Tras las previsibles comparecencias de José María Aznar y José Luis Rodríguez Zapatero todo parecía visto para sentencia en la Comisión de Investigación del 11--M, pero nadie, realmente, podía imaginar que el testimonio de una sola persona, Pilar Manjón, llegase a alterar de tal modo los principios, avances y conclusiones de dicho cónclave parlamentario.

Ya durante su comparecencia, el rostro trágico y sereno de la representante de las víctimas, su inenarrable dolor y su capacidad de emoción y convicción helaron las expresiones de los Zaplana, Rubalcava, Labordeta y demás políticos de partido que contemplaban sin pestañear, conscientes de la trascendencia de sus frases, cómo la palabra verdadera de Manjón, su profundidad y sentido iban demoliendo el chiringuito mediático en que se había convertido una Comisión necesaria, pero cuya esencia venía desvirtuándose por la lucha de siglas y la respectiva imputación de responsabilidades.

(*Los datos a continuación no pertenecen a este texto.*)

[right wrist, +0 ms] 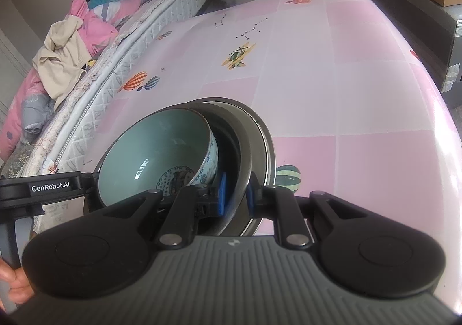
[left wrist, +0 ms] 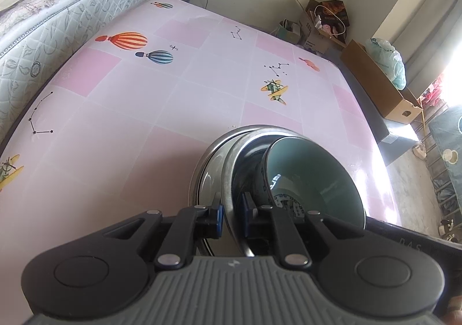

Lo peor, empero, estaba por llegar. La reacción popular, la opinión pública, decidió de inmediato que Manjón, en su alegato en favor del olvido de las víctimas, en la denuncia de su mercadeo político, había puesto el dedo en la llaga al acusar tácitamente a la clase parlamentaria de representarse tan sólo a sí misma; y, en consecuencia, los ciudadanos y ciudadanas restaban valor, por anticipado, a las conclusiones, aún inconclusas, de los señores y señoras diputados representativos, en teoría, del pueblo español. Todo un divorcio que tal vez podría haberse impedido, pero que la herida abierta de los familiares de las víctimas precipitó en un pozo de angustia, sinsabor y certeza.

Removida en sus cimientos, la clase política ha reaccionado con desorden y diversidad. Unos exigen que la Comisión continúe hasta esclarecer si realmente ETA tuvo o no algo que ver con la preparación o ejecución de los atentados; otros claman por su inmediata cancelación, una vez expuestos los razonamientos y cargos; algunos abogan por atribuir ese exegético papel a una serie de personalidades independientes, capaces de sobrevolar sobre las luchas partidarias; y hay, finalmente, quienes reclaman que la Comisión prosiga sus pesquisiciones, pero sustituyendo a los diputados de los grupos por personas sin vínculo político, a la manera de un jurado popular.

Zapatero, aún entendiendo que, en el fondo, la queja viva de las familias perjudica en mayor medida al PP, responsable del gobierno y del ministerio del Interior en la fecha de la matanza, debió temer que antes o después ese boomerang golpease sus propios intereses, por lo cual se ha apresurado a nombrar a un comisionado, a un hombre bueno, a un mirlo blanco, Peces--Barba, para lidiar con las asociaciones de afectados y ver de apagar los fuegos encendidos.

Pero la Comisión, y las futuras comisiones de investigación --necesarias, como decía-- han quedado tocadas, viciadas, desprestigiadas. En su sectaria atmósfera resuena demasiado la voz del pueblo, a la que de vez en cuando habrá que convocar. La España real, frente a la España oficial.